4Todas as vantagens concedidas aos bancos, supostamente para reduzir os juros, serviram, ao contrário, para que eles as embolsassem. Assim foi com a redução dos depósitos compulsórios no Banco Central, os quais chegaram até a ser remunerados. De 2001 para cá, essas reservas obrigatórias foram abaixadas de 75% para 60%, sem repercussão sobre as taxas de juros.

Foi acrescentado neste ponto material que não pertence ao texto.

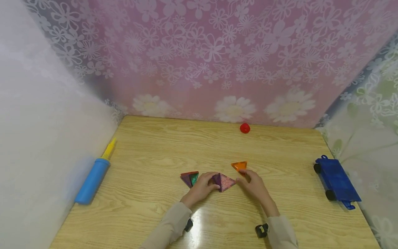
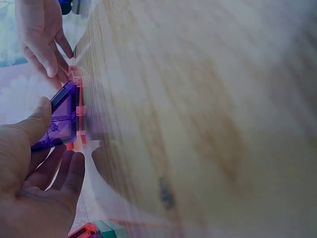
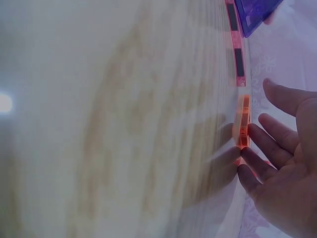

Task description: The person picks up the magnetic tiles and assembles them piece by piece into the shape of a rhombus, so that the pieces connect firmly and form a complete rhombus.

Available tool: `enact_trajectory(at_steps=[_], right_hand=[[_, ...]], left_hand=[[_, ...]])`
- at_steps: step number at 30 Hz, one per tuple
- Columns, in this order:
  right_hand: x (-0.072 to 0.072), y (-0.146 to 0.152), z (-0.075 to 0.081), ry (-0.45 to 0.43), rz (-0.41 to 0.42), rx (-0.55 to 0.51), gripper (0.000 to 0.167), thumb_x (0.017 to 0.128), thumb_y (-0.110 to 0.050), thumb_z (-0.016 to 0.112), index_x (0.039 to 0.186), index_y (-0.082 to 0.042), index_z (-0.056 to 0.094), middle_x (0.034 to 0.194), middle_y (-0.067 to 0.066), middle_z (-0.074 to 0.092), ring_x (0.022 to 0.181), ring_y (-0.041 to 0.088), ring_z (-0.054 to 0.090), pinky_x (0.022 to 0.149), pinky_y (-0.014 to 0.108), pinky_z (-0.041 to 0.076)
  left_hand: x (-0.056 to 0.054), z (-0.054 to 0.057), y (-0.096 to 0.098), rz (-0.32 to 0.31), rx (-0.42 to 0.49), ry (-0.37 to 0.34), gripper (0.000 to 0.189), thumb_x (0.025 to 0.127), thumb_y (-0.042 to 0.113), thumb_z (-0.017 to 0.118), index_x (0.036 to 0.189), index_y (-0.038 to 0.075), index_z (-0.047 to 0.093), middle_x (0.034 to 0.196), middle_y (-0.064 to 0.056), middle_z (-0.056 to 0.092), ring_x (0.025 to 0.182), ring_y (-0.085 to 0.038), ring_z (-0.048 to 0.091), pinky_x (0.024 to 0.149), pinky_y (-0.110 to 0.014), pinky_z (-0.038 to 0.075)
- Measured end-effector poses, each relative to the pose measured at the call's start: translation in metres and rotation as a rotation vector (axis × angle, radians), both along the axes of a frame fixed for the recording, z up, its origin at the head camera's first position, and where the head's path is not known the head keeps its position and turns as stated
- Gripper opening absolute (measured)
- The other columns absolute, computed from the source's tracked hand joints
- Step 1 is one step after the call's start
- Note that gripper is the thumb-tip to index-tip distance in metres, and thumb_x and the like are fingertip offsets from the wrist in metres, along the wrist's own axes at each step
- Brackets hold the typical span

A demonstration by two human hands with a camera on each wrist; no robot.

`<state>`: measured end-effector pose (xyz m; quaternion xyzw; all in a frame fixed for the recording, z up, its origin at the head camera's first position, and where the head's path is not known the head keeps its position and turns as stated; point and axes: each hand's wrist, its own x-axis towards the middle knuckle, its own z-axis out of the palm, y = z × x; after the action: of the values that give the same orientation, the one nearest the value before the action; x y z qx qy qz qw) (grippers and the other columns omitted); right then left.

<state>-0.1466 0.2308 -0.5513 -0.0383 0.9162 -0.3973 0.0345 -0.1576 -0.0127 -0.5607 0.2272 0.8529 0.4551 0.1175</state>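
Observation:
My left hand point(image 1: 203, 188) pinches a purple triangular magnetic tile point(image 2: 62, 126) between thumb and fingers. That tile stands tilted up at the edge of a pink triangular tile point(image 1: 227, 182), which lies flat on the table. To the right, my right hand point(image 1: 255, 186) has its fingers spread; the fingertips touch an orange triangular tile point(image 1: 238, 166) lying flat beyond the pink one. In the right wrist view a gap shows between the orange tile and the pink tile point(image 3: 239, 67). Just left of my left hand sits a small group of red, purple and green tiles point(image 1: 186, 178), partly hidden by it.
A blue pump point(image 1: 93, 180) with a yellow nozzle lies along the table's left edge. At the right edge stands a blue toy cart point(image 1: 337, 180) with black wheels. Near the back wall is a small red object point(image 1: 245, 128). Curtains or patterned walls enclose the wooden table point(image 1: 161, 145).

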Motion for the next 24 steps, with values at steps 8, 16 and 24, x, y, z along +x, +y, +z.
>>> enact_trajectory(at_steps=[8,16,24], right_hand=[[-0.001,0.000,-0.001,0.081,0.018,-0.035,0.049,0.089,-0.015,0.067,0.130,0.005,0.050,0.135,0.029,0.046,0.124,0.047,0.042,0.103,0.062,0.034],[-0.019,0.013,-0.007,0.115,-0.001,-0.024,0.058,0.086,-0.014,0.068,0.133,0.010,0.043,0.135,0.034,0.042,0.124,0.049,0.036,0.102,0.062,0.029],[-0.029,0.013,-0.007,0.129,0.021,0.035,0.059,0.086,-0.014,0.070,0.132,0.012,0.044,0.132,0.033,0.046,0.118,0.046,0.039,0.090,0.048,0.026]], left_hand=[[0.001,0.002,0.000,0.000,0.002,-0.006,0.049,0.092,0.025,0.063,0.137,0.009,0.050,0.138,-0.009,0.051,0.128,-0.028,0.044,0.107,-0.043,0.037],[0.000,0.001,0.000,-0.006,0.005,-0.003,0.050,0.092,0.026,0.063,0.136,0.008,0.050,0.137,-0.009,0.051,0.129,-0.027,0.044,0.107,-0.043,0.037],[0.001,0.002,0.000,-0.008,0.004,0.003,0.050,0.092,0.026,0.062,0.137,0.008,0.050,0.138,-0.008,0.050,0.129,-0.027,0.044,0.107,-0.043,0.038]])
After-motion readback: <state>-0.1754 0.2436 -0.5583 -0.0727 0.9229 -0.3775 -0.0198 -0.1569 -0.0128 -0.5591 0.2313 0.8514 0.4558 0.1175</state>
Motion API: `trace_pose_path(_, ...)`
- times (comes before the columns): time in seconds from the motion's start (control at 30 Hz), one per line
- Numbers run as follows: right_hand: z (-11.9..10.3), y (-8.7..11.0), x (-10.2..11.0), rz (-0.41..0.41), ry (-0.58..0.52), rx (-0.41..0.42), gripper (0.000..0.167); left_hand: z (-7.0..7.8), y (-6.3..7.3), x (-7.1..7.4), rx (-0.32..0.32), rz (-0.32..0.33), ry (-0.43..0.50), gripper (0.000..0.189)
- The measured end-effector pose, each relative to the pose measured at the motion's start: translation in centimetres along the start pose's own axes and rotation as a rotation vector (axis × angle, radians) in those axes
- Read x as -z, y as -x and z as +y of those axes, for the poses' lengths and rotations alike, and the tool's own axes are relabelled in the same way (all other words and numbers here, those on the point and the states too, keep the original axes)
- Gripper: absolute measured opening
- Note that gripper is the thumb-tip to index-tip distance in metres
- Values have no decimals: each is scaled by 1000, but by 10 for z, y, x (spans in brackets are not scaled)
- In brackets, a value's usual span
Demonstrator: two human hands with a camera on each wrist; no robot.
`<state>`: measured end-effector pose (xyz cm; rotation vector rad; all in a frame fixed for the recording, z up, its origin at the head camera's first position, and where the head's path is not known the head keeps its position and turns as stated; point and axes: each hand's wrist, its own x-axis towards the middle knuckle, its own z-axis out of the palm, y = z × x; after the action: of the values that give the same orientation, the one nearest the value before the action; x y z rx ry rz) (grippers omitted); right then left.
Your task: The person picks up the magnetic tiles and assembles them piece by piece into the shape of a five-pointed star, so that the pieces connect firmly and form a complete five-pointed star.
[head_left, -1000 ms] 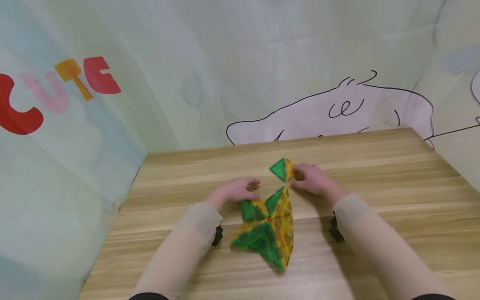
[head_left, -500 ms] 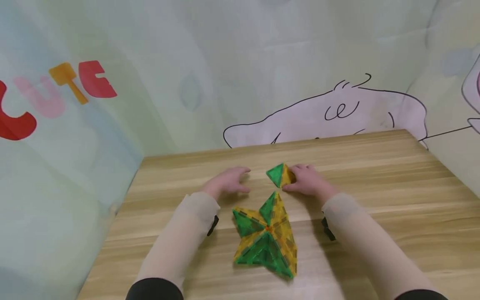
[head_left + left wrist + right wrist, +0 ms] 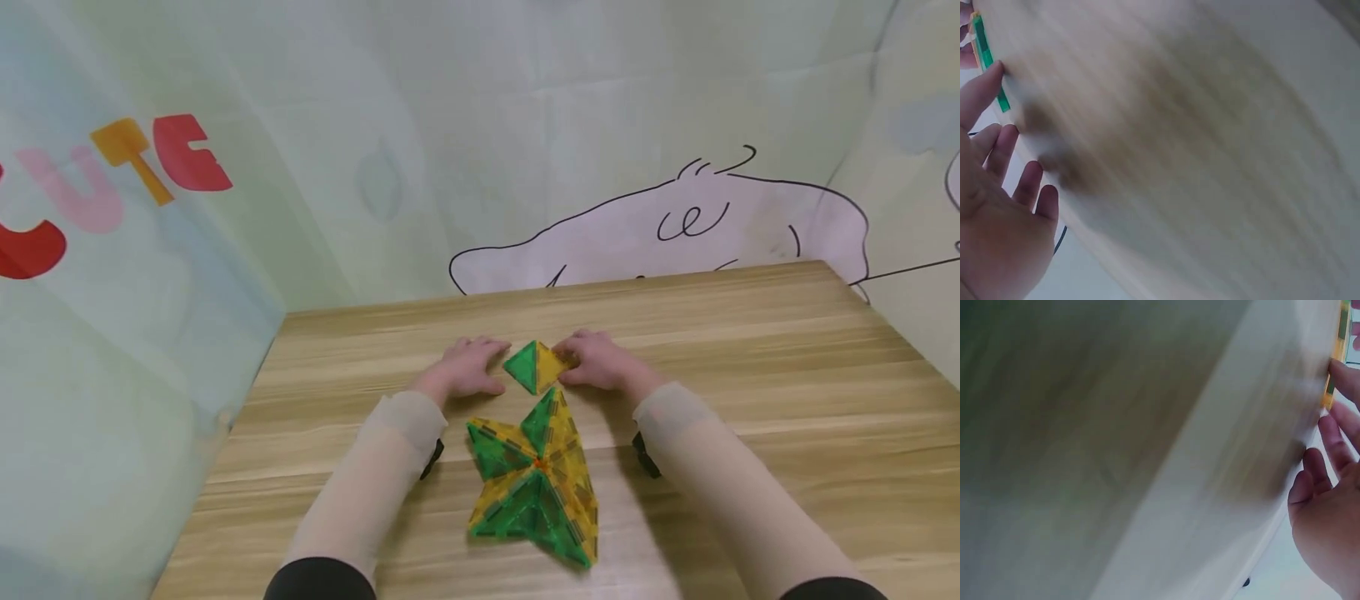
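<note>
Two triangular magnetic tiles, one green [image 3: 521,367] and one yellow [image 3: 548,367], lie edge to edge on the table, forming a small diamond. My right hand [image 3: 602,362] pinches the yellow tile's outer side between thumb and fingers; the right wrist view has this tile [image 3: 1339,350] at its upper right edge. Just left of the green tile, my left hand [image 3: 471,367] is spread, its fingertips close to the tile and the palm empty. Nearer the body sits a larger star-like build [image 3: 537,483] of green and yellow magnetic tiles, its points raised around an orange-red centre.
The wooden table [image 3: 750,375] reaches back to a pale printed curtain [image 3: 337,167]. More curtain with coloured letters hangs along the left side. Both forearms flank the star-like build.
My right hand has slid the tile pair left and slightly nearer. My left hand has left the star-like build and now stands beside the green tile; the build shifted slightly nearer.
</note>
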<state>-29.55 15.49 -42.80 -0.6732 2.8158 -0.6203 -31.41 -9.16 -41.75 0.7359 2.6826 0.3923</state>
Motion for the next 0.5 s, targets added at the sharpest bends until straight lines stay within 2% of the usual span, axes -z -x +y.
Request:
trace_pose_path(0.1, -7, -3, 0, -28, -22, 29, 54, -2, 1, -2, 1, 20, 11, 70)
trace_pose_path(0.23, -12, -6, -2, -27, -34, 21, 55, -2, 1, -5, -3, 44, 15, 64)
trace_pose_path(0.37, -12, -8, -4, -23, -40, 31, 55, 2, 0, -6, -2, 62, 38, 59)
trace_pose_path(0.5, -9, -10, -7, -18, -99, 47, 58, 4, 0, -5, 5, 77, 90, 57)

O mesmo se deu com a diminuição do IOF de 15% em 1999 para 1,5% nos últimos anos.

5 O privatizado Banespa, hoje Santander (banco basco, onde há interesses britânicos) gerou lucro de R$ 4,5 bilhões na soma de 2002 e 2003. A R$ 3,00 por dólar, mais de US$ 1,5 bilhão em apenas dois anos. Média de US$ 750 bilhões por ano. Pois bem: no final de 2000, o ministro Carlos Velloso, então presidente do STF, cassou inúmeras liminares concedidas para suspender a privatização do Banespa, eivada de enormes inconstitucionalidades e irregularidades, como diferenças de bilhões de dólares na avaliação do preço mínimo. Esse foi pífio: R$ 1,85 bilhão, ou seja, 1 bilhão a menos que o lucro de 2003. No leilão houve ágio de 281%, mas o corrupto esquema das privatizações concede aos compradores créditos fiscais em quantia equivalente ao ágio.

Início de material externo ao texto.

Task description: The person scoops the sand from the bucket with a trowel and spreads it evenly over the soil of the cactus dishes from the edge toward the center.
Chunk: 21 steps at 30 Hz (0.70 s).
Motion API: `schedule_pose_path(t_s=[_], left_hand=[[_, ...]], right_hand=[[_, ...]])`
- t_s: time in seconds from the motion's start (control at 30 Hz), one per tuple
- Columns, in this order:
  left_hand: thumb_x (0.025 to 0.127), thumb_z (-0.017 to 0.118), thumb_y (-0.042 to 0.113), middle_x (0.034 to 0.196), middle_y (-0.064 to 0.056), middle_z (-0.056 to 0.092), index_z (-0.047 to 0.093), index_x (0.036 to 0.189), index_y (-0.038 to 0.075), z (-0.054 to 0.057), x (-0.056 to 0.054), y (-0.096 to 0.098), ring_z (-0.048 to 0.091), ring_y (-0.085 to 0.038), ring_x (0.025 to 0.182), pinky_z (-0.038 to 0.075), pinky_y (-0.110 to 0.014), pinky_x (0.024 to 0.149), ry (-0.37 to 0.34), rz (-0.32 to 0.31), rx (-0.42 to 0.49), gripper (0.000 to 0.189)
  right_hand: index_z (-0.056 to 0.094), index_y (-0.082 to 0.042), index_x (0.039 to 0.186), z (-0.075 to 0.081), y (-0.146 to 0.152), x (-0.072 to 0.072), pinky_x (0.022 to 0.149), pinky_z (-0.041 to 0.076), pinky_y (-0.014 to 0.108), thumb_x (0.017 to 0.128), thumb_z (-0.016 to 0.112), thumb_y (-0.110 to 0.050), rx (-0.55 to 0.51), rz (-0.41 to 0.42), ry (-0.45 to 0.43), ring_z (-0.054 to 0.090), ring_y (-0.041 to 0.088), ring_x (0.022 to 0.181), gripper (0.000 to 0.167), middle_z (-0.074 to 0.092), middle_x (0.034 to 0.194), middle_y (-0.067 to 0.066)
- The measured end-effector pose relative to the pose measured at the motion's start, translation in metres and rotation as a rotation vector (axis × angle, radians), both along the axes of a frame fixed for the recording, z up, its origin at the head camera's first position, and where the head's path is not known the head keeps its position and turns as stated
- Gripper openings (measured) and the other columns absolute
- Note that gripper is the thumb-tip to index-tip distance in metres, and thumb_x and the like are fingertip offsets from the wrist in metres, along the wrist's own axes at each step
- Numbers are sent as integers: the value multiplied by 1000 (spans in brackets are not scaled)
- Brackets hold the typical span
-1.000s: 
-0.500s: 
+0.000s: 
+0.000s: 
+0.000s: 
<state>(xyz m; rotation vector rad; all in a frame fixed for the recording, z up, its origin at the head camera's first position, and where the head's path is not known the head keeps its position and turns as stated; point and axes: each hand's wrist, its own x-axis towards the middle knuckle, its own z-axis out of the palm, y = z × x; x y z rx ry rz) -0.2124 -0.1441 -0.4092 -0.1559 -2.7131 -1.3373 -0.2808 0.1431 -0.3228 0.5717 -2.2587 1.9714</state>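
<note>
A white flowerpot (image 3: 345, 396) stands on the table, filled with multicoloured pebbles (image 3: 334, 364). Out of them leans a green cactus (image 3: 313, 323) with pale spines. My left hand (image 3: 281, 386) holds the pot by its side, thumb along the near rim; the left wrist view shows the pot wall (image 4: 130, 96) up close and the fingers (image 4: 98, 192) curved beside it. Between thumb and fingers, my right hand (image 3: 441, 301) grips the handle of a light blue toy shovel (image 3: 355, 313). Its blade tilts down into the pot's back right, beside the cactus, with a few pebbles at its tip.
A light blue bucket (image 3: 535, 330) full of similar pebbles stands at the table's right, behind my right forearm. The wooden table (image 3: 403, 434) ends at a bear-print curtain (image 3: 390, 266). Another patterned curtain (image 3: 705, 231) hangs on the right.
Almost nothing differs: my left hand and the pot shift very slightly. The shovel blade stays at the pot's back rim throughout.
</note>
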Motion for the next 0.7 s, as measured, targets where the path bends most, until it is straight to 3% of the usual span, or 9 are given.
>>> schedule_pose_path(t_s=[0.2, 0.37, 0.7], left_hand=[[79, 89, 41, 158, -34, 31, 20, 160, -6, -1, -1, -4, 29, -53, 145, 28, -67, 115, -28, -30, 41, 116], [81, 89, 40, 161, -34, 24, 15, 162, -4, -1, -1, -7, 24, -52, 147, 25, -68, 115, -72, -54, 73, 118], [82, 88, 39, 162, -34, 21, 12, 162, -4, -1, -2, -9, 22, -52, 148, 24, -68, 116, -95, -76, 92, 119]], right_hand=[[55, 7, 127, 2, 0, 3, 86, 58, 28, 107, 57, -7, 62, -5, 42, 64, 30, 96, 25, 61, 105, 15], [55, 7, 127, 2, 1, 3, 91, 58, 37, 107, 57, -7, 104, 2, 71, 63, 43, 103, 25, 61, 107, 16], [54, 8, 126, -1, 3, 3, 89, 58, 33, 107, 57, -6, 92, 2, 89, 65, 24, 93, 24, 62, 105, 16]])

Qual foi a “razão” alegada pela Advocacia Geral da União e acolhida pelo ministro do STF? Que se não se perpetrasse a negociata, a União perderia o equivalente a US$ 300 milhões por ano, soma estimada dos juros que a União economizaria se usasse o produto da venda para liquidar títulos públicos. O absurdo não pára aí: o Santander não despendeu nem metade do capital que alegadamente ensejaria à União poupar os US$ 300 milhões (de resto, calculados na base das altíssimas e desnecessárias taxas de juros dos títulos públicos). Isso porque os créditos fiscais pregressos do Banespa equivaliam a mais que a metade do preço do controle da instituição.

Por fim, os impressionantes lucros dos maiores bancos podem estar muito subcalculados, porque, especialmente os transnacionais, os reduzem transferindo-os exterior. As transnacionais financeiras absorveram grandes bancos estatais e privados nacionais, despendendo frações minúsculas do patrimônio “adquirido”, ficando, ademais, liberadas de passivos fiscais e trabalhistas que pesavam sobre as instituições desnacionalizadas. Tudo isso sob a proteção do “governo” de 1995 a 2002, por meio do Proer1 (bancos privados) e Proes2 (estatais). Segundo um certo Carlos Eduardo de Freitas, diretor do Banco Central, à época da privatização do Banespa, a União gastou R$ 60 bilhões em ajuda financeira, no âmbito do Proes.

 


1 Proer: Programa de Estimulo à Reestruturação a ao Fortalecimento do Sistema Financeiro Nacional
2 Proes: Programa de Apoio à Reestruturação e ao Ajuste Fiscal dos Estados *Adriano Benayon é Doutor em Economia pela Universidade de Hamburgo, Alemanha. Autor de Globalização versus Desenvolvimento.